Nothing in the data is to be left out; copy it exactly.

^^^^^^^^

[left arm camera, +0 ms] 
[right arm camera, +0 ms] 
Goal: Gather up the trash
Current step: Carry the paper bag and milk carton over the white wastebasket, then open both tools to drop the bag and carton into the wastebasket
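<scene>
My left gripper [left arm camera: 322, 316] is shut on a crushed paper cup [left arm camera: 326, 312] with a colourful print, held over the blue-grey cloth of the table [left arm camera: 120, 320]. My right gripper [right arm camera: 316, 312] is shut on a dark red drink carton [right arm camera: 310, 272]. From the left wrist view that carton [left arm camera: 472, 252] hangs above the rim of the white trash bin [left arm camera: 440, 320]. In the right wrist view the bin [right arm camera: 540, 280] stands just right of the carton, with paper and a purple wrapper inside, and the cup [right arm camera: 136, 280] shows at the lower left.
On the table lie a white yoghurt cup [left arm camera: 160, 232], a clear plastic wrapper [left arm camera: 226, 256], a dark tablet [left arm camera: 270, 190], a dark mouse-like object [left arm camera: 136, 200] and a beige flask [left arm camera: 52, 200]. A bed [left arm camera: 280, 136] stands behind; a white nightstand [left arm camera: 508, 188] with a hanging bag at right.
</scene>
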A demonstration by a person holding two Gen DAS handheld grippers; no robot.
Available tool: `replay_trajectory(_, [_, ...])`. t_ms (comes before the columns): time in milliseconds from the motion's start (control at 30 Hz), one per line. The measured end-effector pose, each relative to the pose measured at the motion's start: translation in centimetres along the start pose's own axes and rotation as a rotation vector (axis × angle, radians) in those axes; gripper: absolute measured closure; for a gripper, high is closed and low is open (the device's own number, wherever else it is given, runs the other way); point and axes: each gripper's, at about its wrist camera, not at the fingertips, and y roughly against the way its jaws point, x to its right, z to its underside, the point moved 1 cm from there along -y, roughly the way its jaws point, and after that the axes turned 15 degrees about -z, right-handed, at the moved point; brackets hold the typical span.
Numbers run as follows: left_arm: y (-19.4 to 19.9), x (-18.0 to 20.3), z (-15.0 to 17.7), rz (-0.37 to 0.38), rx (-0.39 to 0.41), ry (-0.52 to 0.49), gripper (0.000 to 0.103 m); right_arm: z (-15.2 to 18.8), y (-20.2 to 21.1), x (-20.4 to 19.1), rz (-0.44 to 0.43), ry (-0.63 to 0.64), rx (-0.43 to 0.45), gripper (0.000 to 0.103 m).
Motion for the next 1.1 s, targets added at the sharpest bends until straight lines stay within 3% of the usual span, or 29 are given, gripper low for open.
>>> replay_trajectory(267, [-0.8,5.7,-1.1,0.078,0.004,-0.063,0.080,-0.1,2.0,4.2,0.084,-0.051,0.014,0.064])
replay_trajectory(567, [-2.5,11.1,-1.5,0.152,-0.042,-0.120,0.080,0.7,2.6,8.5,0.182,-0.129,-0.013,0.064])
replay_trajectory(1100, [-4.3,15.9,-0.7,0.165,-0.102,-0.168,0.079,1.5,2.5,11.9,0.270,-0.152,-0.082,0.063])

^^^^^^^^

ANSWER BOX>
[left arm camera, +0 ms] 
[right arm camera, +0 ms] 
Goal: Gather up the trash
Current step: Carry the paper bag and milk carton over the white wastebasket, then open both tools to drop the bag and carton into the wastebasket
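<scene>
My left gripper [left arm camera: 322, 316] is shut on a crushed paper cup [left arm camera: 326, 312] with a colourful print, held over the blue-grey cloth of the table [left arm camera: 120, 320]. My right gripper [right arm camera: 316, 312] is shut on a dark red drink carton [right arm camera: 310, 272]. From the left wrist view that carton [left arm camera: 472, 252] hangs above the rim of the white trash bin [left arm camera: 440, 320]. In the right wrist view the bin [right arm camera: 540, 280] stands just right of the carton, with paper and a purple wrapper inside, and the cup [right arm camera: 136, 280] shows at the lower left.
On the table lie a white yoghurt cup [left arm camera: 160, 232], a clear plastic wrapper [left arm camera: 226, 256], a dark tablet [left arm camera: 270, 190], a dark mouse-like object [left arm camera: 136, 200] and a beige flask [left arm camera: 52, 200]. A bed [left arm camera: 280, 136] stands behind; a white nightstand [left arm camera: 508, 188] with a hanging bag at right.
</scene>
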A demonstration by a person holding two Gen DAS handheld grippers; no robot.
Available tool: `replay_trajectory(_, [_, ...])`. t_ms (comes before the columns): time in milliseconds from the motion's start (control at 30 Hz), one per line. The measured end-effector pose, each relative to the pose measured at the motion's start: translation in centimetres along the start pose's own axes and rotation as a rotation vector (axis × angle, radians) in those axes; gripper: absolute measured closure; for a gripper, high is closed and low is open (the device's own number, wherever else it is given, runs the other way); point and axes: each gripper's, at about its wrist camera, not at the fingertips, and y roughly against the way its jaws point, x to its right, z to its underside, the point moved 1 cm from there along -y, roughly the way its jaws point, and after that the axes turned 15 degrees about -z, right-handed, at the moved point; brackets hold the typical span.
Numbers run as follows: left_arm: y (-19.4 to 19.9), x (-18.0 to 20.3), z (-15.0 to 17.7), rz (-0.37 to 0.38), rx (-0.39 to 0.41), ry (-0.52 to 0.49), gripper (0.000 to 0.103 m); right_arm: z (-15.2 to 18.8), y (-20.2 to 21.1), x (-20.4 to 19.1), rz (-0.44 to 0.43), ry (-0.63 to 0.64), rx (-0.43 to 0.45), gripper (0.000 to 0.103 m).
Motion for the next 1.1 s, targets added at the sharpest bends until straight lines stay within 3% of the usual span, or 29 are given, gripper low for open.
>>> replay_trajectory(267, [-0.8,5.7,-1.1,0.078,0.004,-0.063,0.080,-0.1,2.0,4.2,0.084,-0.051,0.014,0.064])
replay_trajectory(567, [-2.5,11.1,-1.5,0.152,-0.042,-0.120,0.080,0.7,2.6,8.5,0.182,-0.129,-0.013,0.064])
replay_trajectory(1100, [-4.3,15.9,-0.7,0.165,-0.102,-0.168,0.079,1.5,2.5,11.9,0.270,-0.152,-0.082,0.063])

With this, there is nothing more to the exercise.